Before her, in 1890, Florence Merriam published Birds Through an Opera-Glass, describing 70 common species.

 

From this point into the 1930s, features of field guides such as changing the size of the book to fit the pocket, including color plates, and producing guides in uniform editions that covered subjects such as garden and woodland flowers, mushrooms, insects, and dogs were introduced by Chester A. Reed and others.

In 1934, renowned ornithologist Roger Tory Peterson (1908–1996), using his fine skill as an artist, changed the way modern field guides approached identification. Using color plates with paintings of similar species together – and marked with arrows showing the differences – people could use his bird guide in the field to compare species quickly to make identification easier. His inaugural volume was the classic 1934 book A Field Guide to the Birds.  Peterson Field Guides are essentially the standard today.

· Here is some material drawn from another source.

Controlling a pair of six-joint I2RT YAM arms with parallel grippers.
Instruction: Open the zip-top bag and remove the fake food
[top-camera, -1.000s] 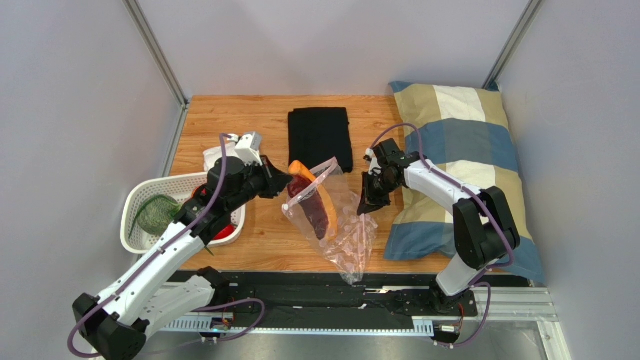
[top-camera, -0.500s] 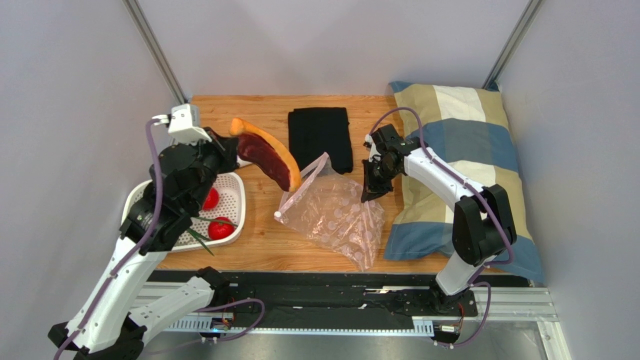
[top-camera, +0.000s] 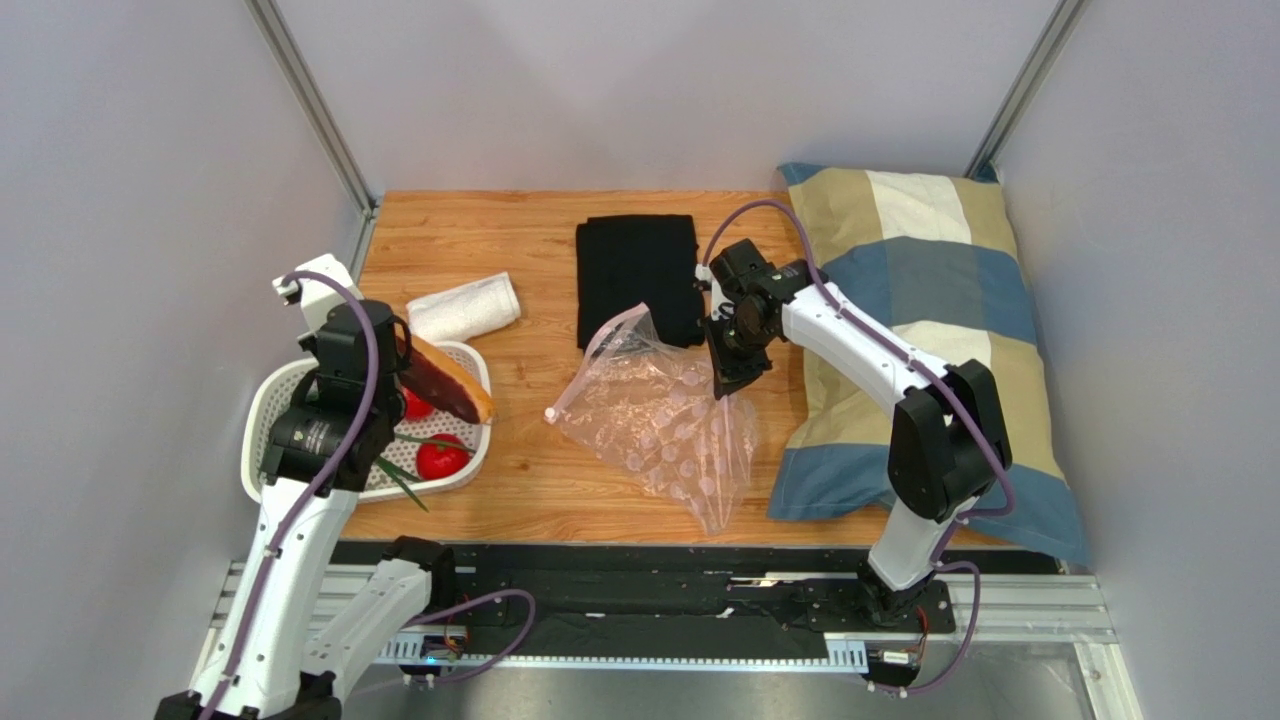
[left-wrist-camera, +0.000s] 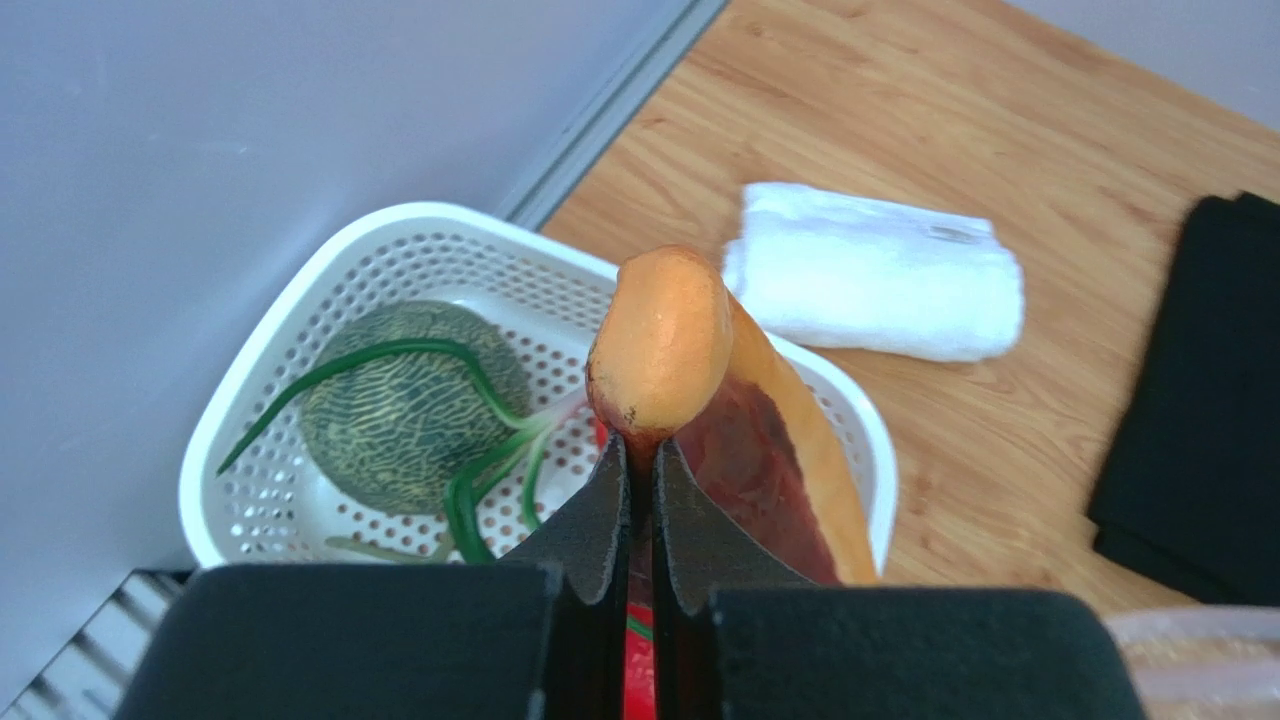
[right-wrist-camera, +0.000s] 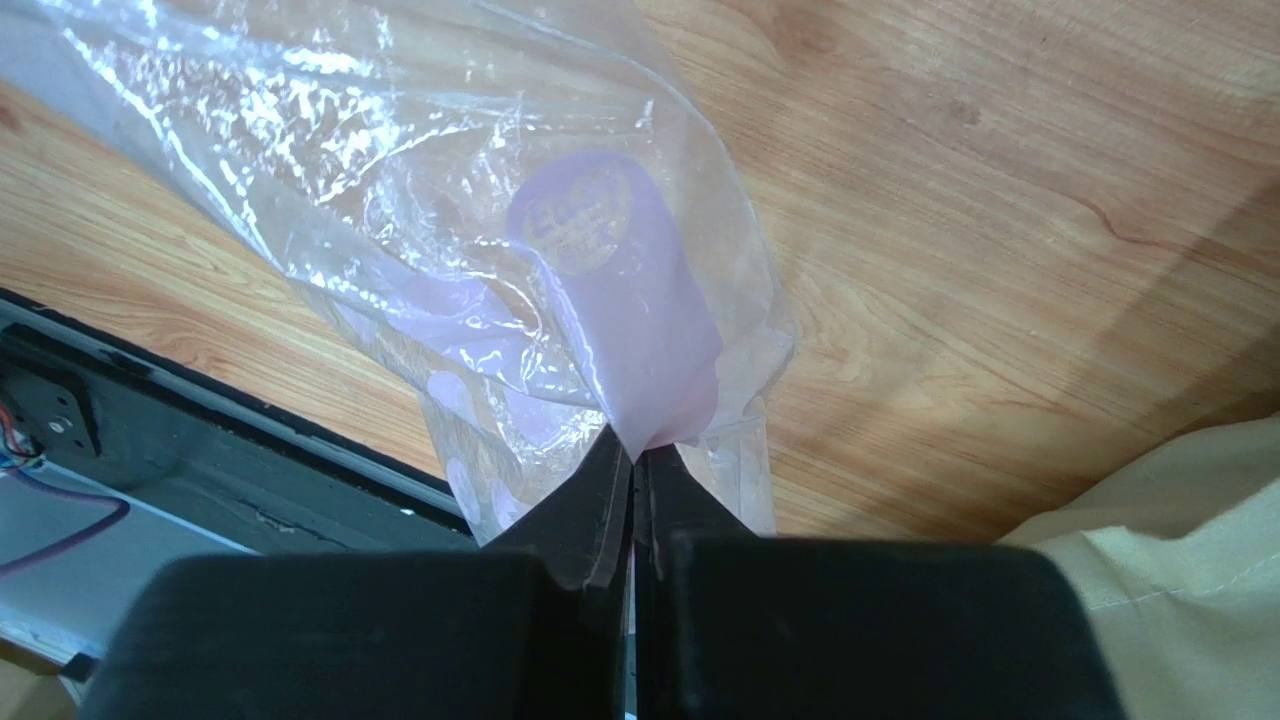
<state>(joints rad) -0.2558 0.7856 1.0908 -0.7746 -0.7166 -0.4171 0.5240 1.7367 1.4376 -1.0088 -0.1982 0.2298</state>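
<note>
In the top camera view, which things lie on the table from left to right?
white basket → zip-top bag → pillow. The rolled towel and black cloth overlap these sideways, so I leave them out.

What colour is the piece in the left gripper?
The piece is orange with a dark red face, clearest in the left wrist view.

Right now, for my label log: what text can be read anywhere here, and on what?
"Easy": on the purple tab of the bag, pinched by the right gripper; the smaller line beneath it is too blurred to read.
No other text shows in any view.
</note>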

Back to WEEDS.  Field guides are designed for identification when out and about.  Clear photos, good descriptions, easily skimmed subtitles, notes about habitat, and necessary warnings are expected.  Teresa delivers all this well but WEEDS offers more: comparisons to similar plants for detailed ID, notes on how to eradicate (if possible) and, my personal favorite, “What’s It Good For?”.  Many weeds are edible by us or useful for medicinal purposes, serve as a key food source for other creatures, serve purposes such as erosion control or producing good dyes, or are a source of soil regeneration.  Or are just plain attractive and effective as a ground cover.  She manages to pull out the good in almost every “weed”.  I have found that her guide covers the weeds we are likely to see here.  Other guides I have are more comprehensive, intended for a larger region, but take more effort to locate the plant that I am seeing.


Personally I credit black medick (Medicago lupulin), (pp. 42-43)  a legume and prolific seeder, with transforming a garden area that was once practically concrete to the best soil in my yard.  Over several years of growing, dying, decaying and reseeding for a repeat, these plants broke up the soil and added nitrogen to it.  Today they are hardly present as other plants have thrived in their place. As is said, a weed to one, is not so much that to another.